I have finally had the time to capture some good data and have a play with my narrow band filters.
Never done a combination before so be gentle. At the moment this is just a proof of concept so only deconvolution to the LUM and some noise reduction to the RGB then curves and combine.
I am colour blind Red/Green so i have no idea how close i am to a correct balance so advice would be helpful in this field particular i asked my wife but she thinks if great as is (also she has no idea what it is).
Very nice for your first attempt! The star colours look very good for a narrowband, they have RGB like qualities. The nebula colour isn't quite right but in saying that, you cannot have both at the same time without masking one and messing with the other.
Welcome to both the Narrowband club and the hugely popular Colourblind Astrophotographer's Brigade.
A quick statistical analysis shows that you could clip your dark point on all three channels by about 9000 counts without losing any data, thus making the image much more contrasty, and that the colour balance is, if you belong to the widely accepted "colour agnostic" school where the task is to show relative colours rather than absolute colours, also statistically faultless.
I'm colourblind to the extent of having no red receptors at all (1 in 1000 males, as opposed to the usual milder anomalous trichromat form (1 in 12), so I've thought about this a lot and written my own image processing software (GoodLook 64) to make it easy and painless. Sod's Law states that I'm just about to release the next version in about a week, so if you can hold off till then, I'll post a link. It's fully functional (subpixel level registration, powerful rejection of satellite trails, hot pixels, bad columns, etc, mosaics, deconvolution, wavelet noise reduction and sharpening, arcsinh stretch, zero, contrast, colour balance, masks, starless processing, the lot, and supports FITS and TIFF). Also free to a good home.
Some general techniques on image processing for the Brigade:
(1) Have a button where I can instantly switch the red and green channels (or red and blue channels). Flicking back and forward gives me some idea of what others can see in the red channel, using my green (or blue receptors).
(2) Close, microscopic analysis of the foothill of the histogram in each channel to set the zero point without any colour cast or data loss.
(3) Tools to make the image as a whole, or a region of interest, colour neutral.
The really tricky bit with narrowband is when you start doing Ha/OIII/SII images, and trying to balance them. You get spectacular magenta rings round stars, which can be very distracting to people with colour vision. I've developed good tools for handling those. Basically, divide image into stars and starless, process the starless image, then put the H-alpha only stars back into the image as white.
Nice work Grady and congrats on your first narrowband image! I'm relatively new to the narrowband game as well, and getting the colour looking nice is a challenging task for me, and I'm not even colour blind.

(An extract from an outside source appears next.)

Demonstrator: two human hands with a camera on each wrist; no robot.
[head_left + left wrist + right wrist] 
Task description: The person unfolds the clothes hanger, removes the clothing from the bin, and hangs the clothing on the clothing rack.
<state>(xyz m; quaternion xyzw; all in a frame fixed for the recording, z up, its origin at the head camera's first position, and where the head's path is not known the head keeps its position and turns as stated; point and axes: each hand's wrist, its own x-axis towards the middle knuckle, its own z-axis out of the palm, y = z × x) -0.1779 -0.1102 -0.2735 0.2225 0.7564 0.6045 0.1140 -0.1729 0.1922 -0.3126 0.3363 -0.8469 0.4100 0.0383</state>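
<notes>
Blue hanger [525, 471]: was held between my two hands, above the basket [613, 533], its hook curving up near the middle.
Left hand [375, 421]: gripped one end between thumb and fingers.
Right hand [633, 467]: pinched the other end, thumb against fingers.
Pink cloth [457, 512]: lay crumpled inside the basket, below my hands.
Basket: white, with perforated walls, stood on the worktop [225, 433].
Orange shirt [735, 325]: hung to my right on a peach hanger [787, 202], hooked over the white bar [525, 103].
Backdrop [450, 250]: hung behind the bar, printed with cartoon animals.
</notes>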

The repro is giving it a bit more pop which is nice, but it has created a reddish cast to the background, so I'd probably pull down the red in the shadows a touch.
I like that a lot Grady. It's very good for a first attempt at NB and particularly so given that the veil isn't very high in the sky even from Brisbane.
I have finally had the time to capture some good data and have a play with my narrow band filters.
Never done a combination before so be gentle. At the moment this is just a proof of concept so only deconvolution to the LUM and some noise reduction to the RGB then curves and combine.
I am colour blind Red/Green so i have no idea how close i am to a correct balance so advice would be helpful in this field particular i asked my wife but she thinks if great as is (also she has no idea what it is).
I'm pretty happy with the ASI 1600 so far :-) If my calculations are correct, I'm sky limited with L subs at a (approx) bortle 3 site, with 60 second exposures. Gotta love that low read noise...
Yes a great first go! Love the RGB look stars, and the reprocess was well worth it. As ever, a little more data might help the neb stand out more.
Haha I'm another NB virgin, constant purchases causing mammoth overcast skies down here. I have a FW full of top notch Astrodons gathering 'dust', getting rather sick of waiting. Oh well, it might give me time to perfect cabling.